St. 16. Dans l’enceinte des trois mondes.] Le mot dont se sert le texte est trâidhâtukê ; l’idée d’enceinte, que j’ajoute pour plus de clarté, est indiquée par la forme de dérivé collectif sous laquelle se présente ce mot. Mais comme cette traduction, quand elle n’est pas accompagnée du texte, est insuffisante pour montrer si l’original emploie le mot trâidhâtukê ou celui de trâilôkyê, et que ces deux expressions indiquent des objets et des divisions très-différentes, je crois nécessaire d’y renoncer aujourd’hui, en considération d’une remarque de I. J. Schmidt, sur le mérite de laquelle je me suis expliqué ailleurs[2]. Je propose donc maintenant de traduire trâidhâtukê, « dans l’enceinte des trois régions, » et trâilôkyé, « dans l’enceinte des trois mondes. » Le mot dhâtu, qui signifie d’ordinaire élément, racine, métal, est ici le dénominateur général des trois régions, qui sont kâmadhâtu, « la région du désir, » rûpadhâtu, « la région de la forme, » arûpadhâtu, « la région de l’absence de forme. » C’est très-vraisemblablement du sens de contenance, compréhension, que part cette acception particulière du mot dhâtu. Le sens de compréhension, qui est donné à dhâtu par un commentateur buddhiste[3], se retrouve encore dans le composé lôkadhâtu, littéralement « un contenant de mondes, un univers, » composé où lôka garde le sens de monde qu’il a dans le collectif trâilôkya. Quelque simple que soit cette notion, j’ai cru nécessaire de la rappeler ici, parce que le déplacement des deux mots dhâtu et lôka donnerait naissance à un autre composé d’un sens très-différent. Comme l’examen de ce composé pourrait étendre trop loin cette note, je l’ai rejeté à l’Appendice, où on trouvera quelques développements sur ce sens spécial du mot dhâtu d’après des textes anciens. Voyez Appendice, no IV.

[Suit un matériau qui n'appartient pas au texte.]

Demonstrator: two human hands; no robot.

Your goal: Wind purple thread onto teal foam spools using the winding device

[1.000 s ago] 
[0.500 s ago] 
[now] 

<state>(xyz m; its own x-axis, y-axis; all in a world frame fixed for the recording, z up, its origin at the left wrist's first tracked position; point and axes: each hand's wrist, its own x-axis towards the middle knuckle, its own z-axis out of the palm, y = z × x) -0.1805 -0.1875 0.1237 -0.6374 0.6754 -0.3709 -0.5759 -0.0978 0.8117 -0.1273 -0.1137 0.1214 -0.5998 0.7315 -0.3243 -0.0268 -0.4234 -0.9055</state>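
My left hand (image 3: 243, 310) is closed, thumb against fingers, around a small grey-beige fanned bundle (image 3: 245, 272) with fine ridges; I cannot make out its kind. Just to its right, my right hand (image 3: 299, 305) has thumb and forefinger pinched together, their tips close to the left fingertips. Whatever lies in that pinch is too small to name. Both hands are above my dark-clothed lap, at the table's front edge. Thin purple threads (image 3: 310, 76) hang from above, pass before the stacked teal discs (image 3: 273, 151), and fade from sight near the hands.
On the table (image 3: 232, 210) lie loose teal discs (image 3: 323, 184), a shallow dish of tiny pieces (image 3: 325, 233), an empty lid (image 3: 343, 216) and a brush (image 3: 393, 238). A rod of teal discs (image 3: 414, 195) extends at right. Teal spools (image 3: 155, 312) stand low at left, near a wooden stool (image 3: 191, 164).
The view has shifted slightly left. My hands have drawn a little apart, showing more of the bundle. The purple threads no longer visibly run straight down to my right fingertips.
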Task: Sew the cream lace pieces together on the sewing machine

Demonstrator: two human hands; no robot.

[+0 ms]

Véhicule.] Je traduis ainsi le mot yâna, char ou moyen de transport en général, expression qui se représentera souvent dans ce volume, et dont le sens est amplement expliqué dans une note étendue, de A. Rémusat sur le Foe koue ki[4]. On compte trois véhicules, désignés collectivement par le titre de triyâna, qui sont comme autant de moyens fournis à l’homme par l’enseignement de Çâkya, pour sortir de l’enceinte des trois mondes, c’est-à-dire pour échapper à la loi de la transmigration, en parvenant à l’état de perfection que le Buddha promet à ses adeptes. Ces véhicules sont celui des Çrâvakas ou des Auditeurs du Buddha, celui des Pratyêkabuddhas, ou des Buddhas personnels, enfin celui des Bôdhisattvas, ou des Buddhas futurs[5]. Le Lotus de la bonne loi a pour objet d’établir,

  1. Tibet. deutsch. Wörterb. p. 414.
  2. Introd. à l’hist. du Buddh. t. I, p. 601, note 4.
  3. Abhidharma kôça vyâkhyâ, f. 27 a, fin et b, init.
  4. Foe koue ki, p. 9 et suiv.
  5. Rémusat, Observ. sur l’hist. des Mongols orient. dans Nouv. Journ. asiat. IIe série, t. VIII, p. 629.